UNITED STATES
SECURITIES AND EXCHANGE COMMISSION

Washington, D.C. 20549

 

 

 

FORM 8-K

 

 

 

CURRENT REPORT

Pursuant to Section 13 or Section 15(d)

of the Securities Exchange Act of 1934

 

Date of Report (Date of earliest event reported): June 3, 2021

 

 

 

BREEZE HOLDINGS ACQUISITION CORP.
(Exact name of registrant as specified in its charter)

 

 

 

Delaware

 

001-39718

 

85-1849315

(State or other jurisdiction of
incorporation or organization)

 

(Commission
File Number)

 

(IRS Employer
Identification Number)

 

 

 

955 W. John Carpenter Freeway, Suite 100-929

Irving, TX 75039

(Address of principal executive offices)

 

(619) 500-7747

Registrant’s telephone number, including area code

 

Not Applicable

(Former name or former address, if changed since last report)

 

 

 

Check the appropriate box below if the Form 8-K filing is intended to simultaneously satisfy the filing obligation to the registrant under any of the following provisions:

 

 

Written communications pursuant to Rule 425 under the Securities Act (17 CFR 230.425)

 

 

Soliciting material pursuant to Rule 14a-12 under the Exchange Act (17 CFR 240.14a-12)

 

 

Pre-commencement communications pursuant to Rule 14d-2(b) under the Exchange Act (17 CFR 240.14d-2(b))

 

 

Pre-commencement communications pursuant to Rule 13e-4(c) under the Exchange Act (17 CFR 240.13e-4(c))

 

Securities registered pursuant to Section 12(b) of the Act:

 

Title of each class

 

Trading Symbol(s)

 

Name of each exchange on which registered

Common Stock, $0.0001 par value per share

 

BREZ

 

The Nasdaq Stock Market LLC

Rights exchangeable into one-twentieth of one share of common stock

 

BREZR

 

The Nasdaq Stock Market LLC

Warrants, each whole warrant exercisable for one share of common stock at an exercise price of $11.50 per whole share

 

BREZW

 

The Nasdaq Stock Market LLC

 


 

 

Indicate by check mark whether the registrant is an emerging growth company as defined in Rule 405 of the Securities Act of 1933 or Rule 12b-2 of the Securities Exchange Act of 1934.

 

Emerging growth company

 

If an emerging growth company, indicate by check mark if the registrant has elected not to use the extended transition period for complying with any new or revised financial accounting standards provided pursuant to Section 13(a) of the Exchange Act.

 

 

 

 


 

 

Item 3.01 Notice of Delisting or Failure to Satisfy a Continued Listing Rule or Standard; Transfer of Listing.

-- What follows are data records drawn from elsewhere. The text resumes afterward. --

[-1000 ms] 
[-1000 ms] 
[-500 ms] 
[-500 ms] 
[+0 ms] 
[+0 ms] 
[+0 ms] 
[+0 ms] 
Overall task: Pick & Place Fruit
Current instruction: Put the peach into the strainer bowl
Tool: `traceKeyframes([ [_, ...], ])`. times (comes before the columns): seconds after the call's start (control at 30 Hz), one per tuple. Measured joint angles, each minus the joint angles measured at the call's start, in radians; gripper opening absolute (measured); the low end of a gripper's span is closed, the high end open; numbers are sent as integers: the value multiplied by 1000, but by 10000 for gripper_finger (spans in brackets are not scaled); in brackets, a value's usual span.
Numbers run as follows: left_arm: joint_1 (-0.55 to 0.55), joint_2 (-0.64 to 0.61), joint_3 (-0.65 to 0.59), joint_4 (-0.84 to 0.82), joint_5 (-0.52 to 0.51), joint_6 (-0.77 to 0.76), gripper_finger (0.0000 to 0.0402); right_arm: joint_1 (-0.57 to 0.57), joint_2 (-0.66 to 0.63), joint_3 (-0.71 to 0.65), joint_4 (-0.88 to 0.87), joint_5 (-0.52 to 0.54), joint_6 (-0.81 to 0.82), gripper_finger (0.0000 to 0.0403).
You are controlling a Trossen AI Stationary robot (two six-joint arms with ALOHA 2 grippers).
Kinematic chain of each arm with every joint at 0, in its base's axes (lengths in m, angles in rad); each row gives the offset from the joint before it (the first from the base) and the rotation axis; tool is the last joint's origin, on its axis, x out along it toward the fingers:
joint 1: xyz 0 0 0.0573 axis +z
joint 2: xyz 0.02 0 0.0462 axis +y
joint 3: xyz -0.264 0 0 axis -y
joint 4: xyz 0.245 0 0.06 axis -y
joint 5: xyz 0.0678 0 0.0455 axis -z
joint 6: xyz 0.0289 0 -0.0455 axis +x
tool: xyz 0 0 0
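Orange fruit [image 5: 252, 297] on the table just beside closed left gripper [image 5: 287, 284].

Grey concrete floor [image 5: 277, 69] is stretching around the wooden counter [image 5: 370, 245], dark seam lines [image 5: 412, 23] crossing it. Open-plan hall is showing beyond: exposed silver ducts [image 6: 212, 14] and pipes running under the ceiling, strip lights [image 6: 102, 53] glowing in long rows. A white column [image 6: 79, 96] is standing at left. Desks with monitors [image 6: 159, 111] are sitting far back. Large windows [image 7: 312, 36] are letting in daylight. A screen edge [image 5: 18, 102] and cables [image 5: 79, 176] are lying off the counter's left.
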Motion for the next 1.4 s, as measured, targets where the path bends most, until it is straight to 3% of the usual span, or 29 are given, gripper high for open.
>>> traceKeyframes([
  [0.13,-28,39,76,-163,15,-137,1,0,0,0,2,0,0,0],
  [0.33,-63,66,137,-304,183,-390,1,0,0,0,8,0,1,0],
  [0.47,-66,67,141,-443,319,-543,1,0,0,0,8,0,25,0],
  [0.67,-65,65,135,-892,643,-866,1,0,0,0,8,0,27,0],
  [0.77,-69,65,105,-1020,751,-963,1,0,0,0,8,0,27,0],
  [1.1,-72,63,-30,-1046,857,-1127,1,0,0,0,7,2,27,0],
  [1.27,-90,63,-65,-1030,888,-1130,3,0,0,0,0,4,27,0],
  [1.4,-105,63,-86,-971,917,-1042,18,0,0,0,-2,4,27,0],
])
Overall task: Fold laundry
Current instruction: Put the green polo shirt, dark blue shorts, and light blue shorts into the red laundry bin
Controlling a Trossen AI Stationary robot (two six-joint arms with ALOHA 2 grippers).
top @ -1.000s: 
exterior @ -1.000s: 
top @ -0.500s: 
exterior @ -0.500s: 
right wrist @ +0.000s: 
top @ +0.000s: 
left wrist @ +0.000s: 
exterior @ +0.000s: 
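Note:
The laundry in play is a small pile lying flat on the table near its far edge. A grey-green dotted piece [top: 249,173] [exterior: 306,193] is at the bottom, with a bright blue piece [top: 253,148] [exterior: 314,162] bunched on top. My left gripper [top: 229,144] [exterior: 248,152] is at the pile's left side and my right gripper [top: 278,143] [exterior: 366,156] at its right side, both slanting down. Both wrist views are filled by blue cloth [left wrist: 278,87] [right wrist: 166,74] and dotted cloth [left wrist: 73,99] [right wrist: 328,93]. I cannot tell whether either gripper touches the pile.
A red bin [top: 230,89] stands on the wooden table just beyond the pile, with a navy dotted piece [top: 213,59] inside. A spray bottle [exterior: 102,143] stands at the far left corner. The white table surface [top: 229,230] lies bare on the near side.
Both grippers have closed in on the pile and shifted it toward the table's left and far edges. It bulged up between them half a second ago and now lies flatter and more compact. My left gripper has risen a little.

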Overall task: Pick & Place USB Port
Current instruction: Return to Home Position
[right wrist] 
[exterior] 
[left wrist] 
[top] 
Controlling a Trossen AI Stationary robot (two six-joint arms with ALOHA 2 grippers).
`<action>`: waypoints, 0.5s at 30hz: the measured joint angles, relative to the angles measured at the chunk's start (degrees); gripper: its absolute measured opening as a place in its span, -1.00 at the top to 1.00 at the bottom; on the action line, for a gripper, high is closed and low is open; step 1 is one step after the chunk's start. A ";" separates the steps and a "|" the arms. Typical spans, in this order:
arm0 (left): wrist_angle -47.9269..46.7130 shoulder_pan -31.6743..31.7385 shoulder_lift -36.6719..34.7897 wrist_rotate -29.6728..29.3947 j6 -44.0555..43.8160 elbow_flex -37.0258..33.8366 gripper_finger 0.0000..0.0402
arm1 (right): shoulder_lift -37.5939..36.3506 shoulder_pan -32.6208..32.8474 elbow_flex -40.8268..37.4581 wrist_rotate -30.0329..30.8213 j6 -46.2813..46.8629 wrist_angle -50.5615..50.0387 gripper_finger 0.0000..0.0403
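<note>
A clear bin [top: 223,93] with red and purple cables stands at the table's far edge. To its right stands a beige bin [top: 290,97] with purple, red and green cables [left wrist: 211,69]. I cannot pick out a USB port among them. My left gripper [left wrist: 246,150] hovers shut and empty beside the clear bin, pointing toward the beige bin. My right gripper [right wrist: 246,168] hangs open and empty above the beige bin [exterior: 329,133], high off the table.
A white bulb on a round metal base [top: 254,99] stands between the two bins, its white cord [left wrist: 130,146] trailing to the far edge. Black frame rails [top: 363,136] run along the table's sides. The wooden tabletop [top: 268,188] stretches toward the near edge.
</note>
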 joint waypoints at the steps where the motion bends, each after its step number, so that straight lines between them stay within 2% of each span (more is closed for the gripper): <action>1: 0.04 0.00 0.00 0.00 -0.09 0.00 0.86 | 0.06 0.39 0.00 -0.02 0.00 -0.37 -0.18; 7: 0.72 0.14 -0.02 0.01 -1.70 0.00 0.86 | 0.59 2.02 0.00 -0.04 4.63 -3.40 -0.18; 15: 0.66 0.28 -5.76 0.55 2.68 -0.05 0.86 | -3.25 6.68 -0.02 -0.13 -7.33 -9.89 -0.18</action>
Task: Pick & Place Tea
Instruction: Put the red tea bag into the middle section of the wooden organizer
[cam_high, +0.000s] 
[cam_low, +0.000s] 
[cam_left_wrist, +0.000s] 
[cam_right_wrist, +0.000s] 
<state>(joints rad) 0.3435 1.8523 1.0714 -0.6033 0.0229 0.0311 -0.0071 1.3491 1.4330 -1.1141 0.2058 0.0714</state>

On April 12, 2021, the Staff of the U.S. Securities and Exchange Commission (the “SEC”) released the Staff Statement on Accounting and Reporting Considerations for Warrants Issued by Special Purpose Acquisition Companies (“SPACs”) (the “Staff Statement”). Specifically, the Staff Statement focused on certain settlement terms and provisions related to certain tender offers following a business combination as well as provisions that provided for potential changes to the settlement amounts dependent upon the characteristics of the holder of the warrant.

On May 18, 2021, the Company filed a Form 12b-25 Notification of Late Filing with the SEC related to the Form 10-Q for the quarter ended March 31, 2021, in which the Company stated that given the scope of the process for evaluating the impact on the Company’s financial statements of the Staff Statement, the Company was unable to complete and file its Form 10-Q for the quarter ended March 31, 2021 by the required due date of May 17, 2021.

On May 28, 2021, the Company received a notice from the Listing Qualifications Department of The Nasdaq Capital Market (the “Nasdaq”) indicating that the Company was not in compliance with Nasdaq Listing Rule 5250(c)(1) because the Company had not filed the Form 10-Q for the quarter ended March 31, 2021 with the SEC on or before May 24, 2021, the extended period provided for the filing under Rule 12b-25(b) of the Securities Exchange Act of 1934, as amended.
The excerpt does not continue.